Начало темнеть, а обстрел все не прекращался. Мать достала из дальнего угла щели сумку, в которой хранился наш продовольственный запас, и вынула их нее два последних сухаря – один мне, другой Ланке. Больше в сумке ничего не оставалось. Я разломил свой сухарь пополам и протянул одну половину матери.
– Ешьте, ешьте, я не хочу, – сказала мать.
Это мне уже хорошо знакомо. Каждый раз она так: Ешьте, ешьте, я не хочу. Но я не Ланка, понимаю. Ладно, я тоже не хочу. Я соединил половинки сухаря вместе и положил их в карман.

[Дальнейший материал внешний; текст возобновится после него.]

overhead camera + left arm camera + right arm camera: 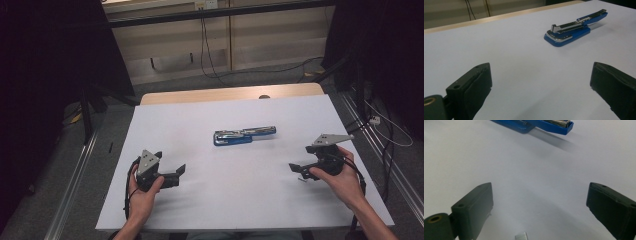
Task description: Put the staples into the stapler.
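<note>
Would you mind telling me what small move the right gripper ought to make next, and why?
Probably ease the right gripper down over the small strip of staples lying on the white table just ahead of it. Its fingers stand wide open and hold nothing, and the blue stapler lies opened out at mid-table, seemingly awaiting a refill. The left gripper is open too.

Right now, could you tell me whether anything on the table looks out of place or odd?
The blue stapler lies swung open near the table's middle, its top arm splayed away from its base. A small strip of staples lies loose on the white surface between the right gripper's open jaws.
</note>
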The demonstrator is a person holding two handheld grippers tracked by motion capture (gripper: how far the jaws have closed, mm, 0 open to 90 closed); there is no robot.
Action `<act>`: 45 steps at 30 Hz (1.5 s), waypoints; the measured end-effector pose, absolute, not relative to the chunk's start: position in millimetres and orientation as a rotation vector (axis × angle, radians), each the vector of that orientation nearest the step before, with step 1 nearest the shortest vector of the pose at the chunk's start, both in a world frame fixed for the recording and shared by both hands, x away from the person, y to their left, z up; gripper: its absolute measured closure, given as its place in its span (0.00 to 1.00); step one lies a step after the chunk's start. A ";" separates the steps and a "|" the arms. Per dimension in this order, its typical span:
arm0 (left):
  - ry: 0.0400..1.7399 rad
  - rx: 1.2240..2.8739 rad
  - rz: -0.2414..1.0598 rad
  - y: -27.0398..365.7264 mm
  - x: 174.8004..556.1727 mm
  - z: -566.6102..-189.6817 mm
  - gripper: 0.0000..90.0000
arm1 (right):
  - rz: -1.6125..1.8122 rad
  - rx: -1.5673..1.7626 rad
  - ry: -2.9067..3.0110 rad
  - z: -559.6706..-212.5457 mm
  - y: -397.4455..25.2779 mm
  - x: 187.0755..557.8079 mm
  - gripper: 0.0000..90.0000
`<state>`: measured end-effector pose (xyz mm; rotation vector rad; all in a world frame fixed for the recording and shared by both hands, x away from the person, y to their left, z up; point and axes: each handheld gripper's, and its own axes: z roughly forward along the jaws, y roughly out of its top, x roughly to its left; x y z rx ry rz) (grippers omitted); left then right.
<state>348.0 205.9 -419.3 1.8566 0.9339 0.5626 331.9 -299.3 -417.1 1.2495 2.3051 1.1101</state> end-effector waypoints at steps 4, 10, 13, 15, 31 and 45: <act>0.932 1.860 0.565 205.6 348.5 -419.5 0.05 | 1.100 1.249 2.346 -416.4 -302.8 328.8 0.11; 0.934 1.861 0.561 205.8 347.8 -418.8 0.05 | 1.044 1.219 2.446 -419.8 -304.9 324.1 0.27; 0.940 1.854 0.570 207.9 346.6 -417.8 0.05 | 1.031 1.196 2.480 -419.4 -305.0 322.9 0.35; 0.948 1.849 0.575 208.0 346.1 -417.9 0.05 | 1.001 1.185 2.515 -418.1 -306.6 323.2 0.40; 0.943 1.837 0.585 208.5 344.6 -417.2 0.05 | 0.809 1.115 2.702 -419.6 -303.4 324.3 0.64; 0.934 1.828 0.566 207.1 344.3 -416.2 0.05 | 0.707 1.052 2.750 -422.5 -296.8 324.2 0.76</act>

Светланка сидела прижавшись к моим коленям и, сжевав сухарь, скоро уснула. Последнее время она стала какая-то вялая и все спала. От слабости, наверно. Она всегда-то была тоненькой, хрупкой, а теперь стала такой прозрачной и хилой, что на нее было больно смотреть. Мать тоже сильно исхудала, как после болезни, у глаз появились сухие морщины, в волосах седые пряди, каких я раньше не замечал. Да и сам я заметно изменился. Недавно, зайдя за чем-то в дом, я увидел себя в висевшем на стене большом зеркале. На меня взглянула вроде и знакомая и чем-то совсем незнакомая физиономия с темными глазами и острыми скулами. Взглянула с выражением настороженности и еще чего-то такого, что я видел в глазах волчонка, которого мы, мальчишки, однажды поймали в лесопосадках. Собственно, это был не волчонок, а один из щенков бездомной немецкой овчарки, обитавшей на загородной свалке. Щенки вывелись в овраге, были совсем дикие, и кто-то, видевший их, сказал, что это волчата. Мы пошли ловить волчат с намерением приручить их. Одного, отбившегося от выводка, я загнал в кусты маслёны и бросился на него. Зверек прокусил мне ладонь, но я все-таки как-то закрутил его в заранее снятый с себя пиджачок , и мы принесли его домой. Несколько дней он по очереди жил то у одного из мальчишек, то у другого, но приручаться не хотел, никакую пищу не брал, только скалил зубы и затравленно на всех озирался своими темными с влажным блеском глазами, и мне пришлось отнести его обратно в лесопосадки. Вот это выражение затравленности во влажно блестевших глазах зверька и напомнила мне физиономия, глянувшая на меня из зеркала.